A merger with $386.9 million USA Truck would make Celadon a $944 million company and one of the 10 largest truckload carriers in the nation. At about $7 a share, Celadon said USA Truck’s stock was “a potentially attractive investment.” USA Truck’s stock value climbed to about $9.50 a share Wednesday early afternoon.
Celadon said it had approached USA Truck management to discuss a potential combination in an Oct. 11 filing with the Securities and Exchange Commission.
Some analysts were skeptical the carriers would choose to merge. Stifel Nicolaus’ John Larkin said a Celadon-USA merger “does not appear imminent to us.” In a note to investors, Larkin noted an acquisition of USA Truck would depart from Celadon’s historic strategy of acquiring smaller, privately owned carriers.

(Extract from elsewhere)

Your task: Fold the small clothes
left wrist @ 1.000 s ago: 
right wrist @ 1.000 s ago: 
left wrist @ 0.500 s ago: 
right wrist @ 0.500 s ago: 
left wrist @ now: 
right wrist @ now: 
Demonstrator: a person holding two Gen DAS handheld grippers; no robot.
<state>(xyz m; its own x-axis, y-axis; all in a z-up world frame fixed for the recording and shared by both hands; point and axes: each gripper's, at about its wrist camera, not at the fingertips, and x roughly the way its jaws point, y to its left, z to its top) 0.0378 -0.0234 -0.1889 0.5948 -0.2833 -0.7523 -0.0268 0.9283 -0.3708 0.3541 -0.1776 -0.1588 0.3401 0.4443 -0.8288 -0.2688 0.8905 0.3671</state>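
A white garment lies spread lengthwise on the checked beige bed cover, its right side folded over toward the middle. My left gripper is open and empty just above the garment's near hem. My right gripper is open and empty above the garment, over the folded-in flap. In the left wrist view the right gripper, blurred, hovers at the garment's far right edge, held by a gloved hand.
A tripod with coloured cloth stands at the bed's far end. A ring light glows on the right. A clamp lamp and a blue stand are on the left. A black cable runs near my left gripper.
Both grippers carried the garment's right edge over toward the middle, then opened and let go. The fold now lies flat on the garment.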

In addition, USA Truck is recovering from two straight years of losses. The Van Buren, Ark.-based carrier posted a $598,000 profit in the second quarter. In contrast, $556.7 million Celadon has been steadily building profit, more than doubling profit in the second quarter from a year ago to $5.5 million.
“We believe synergies could be large if duplicate overhead is streamlined,” Larkin said, estimating an acquisition would add $3 million to Celadon’s bottom line.
The companies could find synergies short of an outright acquisition and merger, potentially sharing facilities or aligning networks to boost their capacity. The $4.7 million stock purchase is a shot in the arm for USA Truck as the carrier works to increase business with core customers and increase density in key lanes.
USA Truck said its board would evaluate Celadon’s filing. “We do not intend to comment further on this matter,” the company said in a statement.